The honest version of this question is: should this be a copilot at all? There are really only two valid answers for most tasks. Either the AI should just do the thing automatically, with exception handling for the cases it cannot handle, or the AI is a raw capability that the user calls on selectively. The in-between state, where the AI does something and a human must review everything before it counts, is usually a sign that the team has not committed to a product direction.

This matters for product design more than it matters for marketing. If you build a copilot, you are designing for ongoing human attention. The interface, the workflow, the user expectation are all shaped around a human who is actively engaged. If you build an automation, you are designing for exception handling. The interface, the workflow, and the expectation are completely different. Teams that call something a copilot but build it like an automation, or vice versa, end up with products that feel wrong without anyone being able to articulate why.

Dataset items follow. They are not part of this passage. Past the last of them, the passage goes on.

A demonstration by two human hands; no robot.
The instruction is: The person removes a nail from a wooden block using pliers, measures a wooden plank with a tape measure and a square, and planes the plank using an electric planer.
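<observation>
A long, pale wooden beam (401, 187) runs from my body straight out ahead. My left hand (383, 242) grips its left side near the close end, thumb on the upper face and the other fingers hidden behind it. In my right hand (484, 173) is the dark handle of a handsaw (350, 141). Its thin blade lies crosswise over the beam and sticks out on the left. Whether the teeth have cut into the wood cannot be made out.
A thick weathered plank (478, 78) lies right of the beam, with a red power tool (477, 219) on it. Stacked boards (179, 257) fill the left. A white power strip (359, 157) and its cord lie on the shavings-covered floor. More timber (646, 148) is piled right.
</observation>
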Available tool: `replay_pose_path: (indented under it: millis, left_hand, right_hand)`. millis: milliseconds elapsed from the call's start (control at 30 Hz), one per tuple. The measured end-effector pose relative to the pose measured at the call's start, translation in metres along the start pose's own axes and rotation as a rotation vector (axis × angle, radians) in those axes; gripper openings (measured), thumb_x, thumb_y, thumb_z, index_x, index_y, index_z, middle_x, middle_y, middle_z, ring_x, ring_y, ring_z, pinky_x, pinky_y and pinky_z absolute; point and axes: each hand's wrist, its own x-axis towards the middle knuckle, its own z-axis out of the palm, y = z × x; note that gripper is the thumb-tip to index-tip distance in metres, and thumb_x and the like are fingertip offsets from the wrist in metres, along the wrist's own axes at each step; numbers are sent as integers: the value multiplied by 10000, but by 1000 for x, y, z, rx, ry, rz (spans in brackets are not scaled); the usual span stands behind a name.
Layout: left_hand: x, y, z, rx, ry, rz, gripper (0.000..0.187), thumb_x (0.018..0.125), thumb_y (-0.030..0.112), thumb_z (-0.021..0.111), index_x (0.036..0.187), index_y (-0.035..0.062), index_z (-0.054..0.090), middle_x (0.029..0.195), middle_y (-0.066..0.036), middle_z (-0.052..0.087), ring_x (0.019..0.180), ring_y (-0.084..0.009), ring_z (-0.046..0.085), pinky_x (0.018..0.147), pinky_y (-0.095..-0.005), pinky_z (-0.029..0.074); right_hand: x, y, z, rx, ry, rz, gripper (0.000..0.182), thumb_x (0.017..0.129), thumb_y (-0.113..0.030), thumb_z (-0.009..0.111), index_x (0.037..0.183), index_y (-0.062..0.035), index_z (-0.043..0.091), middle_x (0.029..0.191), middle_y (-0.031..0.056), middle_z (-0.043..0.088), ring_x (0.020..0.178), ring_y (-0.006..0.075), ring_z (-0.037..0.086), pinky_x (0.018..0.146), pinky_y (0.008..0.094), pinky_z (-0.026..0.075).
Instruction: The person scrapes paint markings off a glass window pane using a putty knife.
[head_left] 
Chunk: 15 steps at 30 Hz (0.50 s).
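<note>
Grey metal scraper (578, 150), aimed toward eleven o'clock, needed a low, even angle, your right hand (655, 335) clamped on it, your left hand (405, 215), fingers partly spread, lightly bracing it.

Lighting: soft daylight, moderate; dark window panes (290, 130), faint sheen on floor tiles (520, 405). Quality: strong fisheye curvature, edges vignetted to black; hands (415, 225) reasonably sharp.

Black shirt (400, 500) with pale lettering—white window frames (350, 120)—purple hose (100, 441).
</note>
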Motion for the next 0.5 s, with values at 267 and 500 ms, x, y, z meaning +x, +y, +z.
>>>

There is also a product strategy implication. Copilots are, by design, not autonomous. They require ongoing human attention to function. That is a ceiling on how much value they can deliver. Every hour a user spends supervising the copilot is an hour they are not spending on something else. The most successful AI products over the next few years will be the ones that moved from copilot to automation for the tasks where automation is appropriate, and were honest with themselves about which tasks those are.

The founders who are building the best AI products right now are the ones who asked the uncomfortable question early: are we building a copilot because the task requires it, or because we are not confident enough in our AI to commit to full automation? If it is the latter, the copilot frame is a delay tactic, not a product strategy.

So here is the question: for the specific task your product handles, what would have to be true about reliability before you would remove the human from the loop entirely? And if you cannot answer that question, what does that tell you about what you are actually building?